Researches at the Terasaki Institute for Biomedical Innovation (TIBI) have used artificial intelligence (AI) to improve the design and production of nanofibers for wearable nanofiber acoustic energy harvesters (NAEH) that are used for the design and production of wearable nanofibers. These mini-machines absorb environmental sound energy and turn it into electricity, which can power the lifeline of hearing aids among other exciting applications.
Humans are already getting energy from natural sources that are being wasted in the environment. Innovations such as solar panels and wind turbines permit us to collect sun and wind energy into electricity that we can store and use for different purposes. Furthermore, sound is also changed to acoustic energy in the case of amplifying technologies such as microphones, which can then be readdressed to wearable IoT sensors that a patient can wear for monitoring health.
At the moment, there is a burgeoning concern with piezoelectric nanogenerators, which are tools for the conversion of mechanical vibrations, stress, or strain into electrical power as micro-acoustic energy harvesters. Piezoelectric nanogenerators are mechanical-to-electrical energy conversion devices that can use sound waves as power. The transformation of sound energy to electricity, however, is a restriction of high-frequency emitters, which are capable of converting only high-frequency sound waves while the majority of sounds are at low frequencies. In addition, the selection of the best materials, structural design, and fabrication methods is a difficult task in producing piezoelectric nanogenerators.
In a report that was published in Nano Research, the TIBI scientists conquered these difficulties in the study. They decided to use the first end of that double acting approach by electing the correct materials and decided to synthesize the plaque using piezoelectric polyvinylfluoride (PVDF). This PVDF nanocapture had the advantage of being energy efficient.
They piggybacked the original PVDF solution with polyurethane (PU) in order to make it more flexible and they did the electrospinning technique, which is a technique for creating ultrathin fibers, to produce the composite PVDF/PU nanofibers.
For the next part, they used AI techniques in order to optimize the fabrication parameters implicated in electrospinning the PVDF/PU nanofibers. These parameters mentioned, applied voltages, the duration of electrospinning time, and the number of drum rotations. Through this AI. The team succeeded in the proper setting of the values which made their that PVDF/PU nanofibers could make more power from solar cell.

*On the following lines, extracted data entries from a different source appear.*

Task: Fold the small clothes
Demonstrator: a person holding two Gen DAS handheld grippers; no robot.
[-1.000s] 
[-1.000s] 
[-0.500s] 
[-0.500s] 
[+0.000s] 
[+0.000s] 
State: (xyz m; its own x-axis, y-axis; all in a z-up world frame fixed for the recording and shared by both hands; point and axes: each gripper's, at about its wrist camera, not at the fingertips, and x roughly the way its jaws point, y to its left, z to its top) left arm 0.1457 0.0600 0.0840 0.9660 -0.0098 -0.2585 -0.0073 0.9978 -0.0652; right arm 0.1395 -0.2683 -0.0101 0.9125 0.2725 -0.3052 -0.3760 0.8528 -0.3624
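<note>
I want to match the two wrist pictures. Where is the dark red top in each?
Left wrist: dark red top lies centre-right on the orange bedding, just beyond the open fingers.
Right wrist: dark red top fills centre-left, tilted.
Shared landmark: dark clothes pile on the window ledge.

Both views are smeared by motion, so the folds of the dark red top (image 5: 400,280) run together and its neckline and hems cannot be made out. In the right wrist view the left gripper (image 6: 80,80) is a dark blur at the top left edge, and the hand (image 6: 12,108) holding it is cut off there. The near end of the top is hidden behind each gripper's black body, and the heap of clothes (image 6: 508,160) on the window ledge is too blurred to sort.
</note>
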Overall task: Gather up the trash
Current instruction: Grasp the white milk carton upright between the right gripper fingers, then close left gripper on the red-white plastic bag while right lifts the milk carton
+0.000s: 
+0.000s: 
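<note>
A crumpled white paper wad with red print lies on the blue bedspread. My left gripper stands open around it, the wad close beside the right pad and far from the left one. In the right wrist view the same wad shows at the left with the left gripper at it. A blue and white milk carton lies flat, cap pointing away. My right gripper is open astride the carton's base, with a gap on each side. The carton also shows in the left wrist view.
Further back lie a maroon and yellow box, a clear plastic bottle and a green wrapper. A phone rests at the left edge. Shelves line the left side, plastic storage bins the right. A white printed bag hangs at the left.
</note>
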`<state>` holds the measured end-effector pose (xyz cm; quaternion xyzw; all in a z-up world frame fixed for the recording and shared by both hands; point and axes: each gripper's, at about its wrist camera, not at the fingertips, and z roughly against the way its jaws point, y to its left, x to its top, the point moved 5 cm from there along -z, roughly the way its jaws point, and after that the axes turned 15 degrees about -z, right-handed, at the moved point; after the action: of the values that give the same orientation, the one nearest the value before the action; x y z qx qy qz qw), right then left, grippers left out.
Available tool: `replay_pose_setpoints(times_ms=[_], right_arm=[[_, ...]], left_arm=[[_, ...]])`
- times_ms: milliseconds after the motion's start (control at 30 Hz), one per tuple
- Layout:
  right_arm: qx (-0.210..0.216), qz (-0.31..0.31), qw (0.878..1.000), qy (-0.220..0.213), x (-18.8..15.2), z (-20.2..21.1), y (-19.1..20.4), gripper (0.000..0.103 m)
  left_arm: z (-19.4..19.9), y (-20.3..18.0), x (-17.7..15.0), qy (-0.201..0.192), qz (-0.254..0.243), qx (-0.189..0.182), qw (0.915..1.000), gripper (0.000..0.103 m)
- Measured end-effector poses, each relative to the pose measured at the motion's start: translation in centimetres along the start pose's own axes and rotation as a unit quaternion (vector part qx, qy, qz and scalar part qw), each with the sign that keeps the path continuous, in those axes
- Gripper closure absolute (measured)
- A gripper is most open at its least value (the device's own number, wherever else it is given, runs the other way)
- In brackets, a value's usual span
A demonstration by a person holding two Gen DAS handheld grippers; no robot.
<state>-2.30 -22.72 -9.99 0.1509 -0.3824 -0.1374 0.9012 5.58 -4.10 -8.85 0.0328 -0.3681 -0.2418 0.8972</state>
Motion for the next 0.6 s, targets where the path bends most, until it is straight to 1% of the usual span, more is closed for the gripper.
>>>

Industry the nanoacoustic energy harvester came of the new in terms of its principal who is PVDF/PU nanofibers. The researchers performed the following materials by cutting the PVDF/PU nanofiber mat finished with a nanofibrous mat and attaching it to aluminum mesh layers as the working electrodes. Then the whole setup was placed in two flexible frames.
It was ascertained through the trials that the overachieved AI-made PVDF/PU NAEHs surpassed the conventional NAEHs. The devices that derived from the AI process showed the power density level more than 2.5 times higher and an energy conversion efficiency (66% compared to 42%) as well. In addition to this, these optimized NAEHs performed excellently over a wide range of low-frequency background noise, a sound stream that is normally encountered at a normal pace. The acceptance of excellent sound recognition and high-resolution word distinction was also.
“The AI optimization model that we have been using has cut down the time trial and error significantly and done a perfect job with the end product,” Dr. Ali Khademhosseini, TIBI director and CEO, mentioned. “The idea of this kind of approach may have a significant impact on the manufacturing of medical devices on a practical scale.” Summing up, the scientists at TIBI used AI in a great way, which in turn will improve nanofiber creation and production that is a significant advancement
in the field of energy harvesting by sound waves.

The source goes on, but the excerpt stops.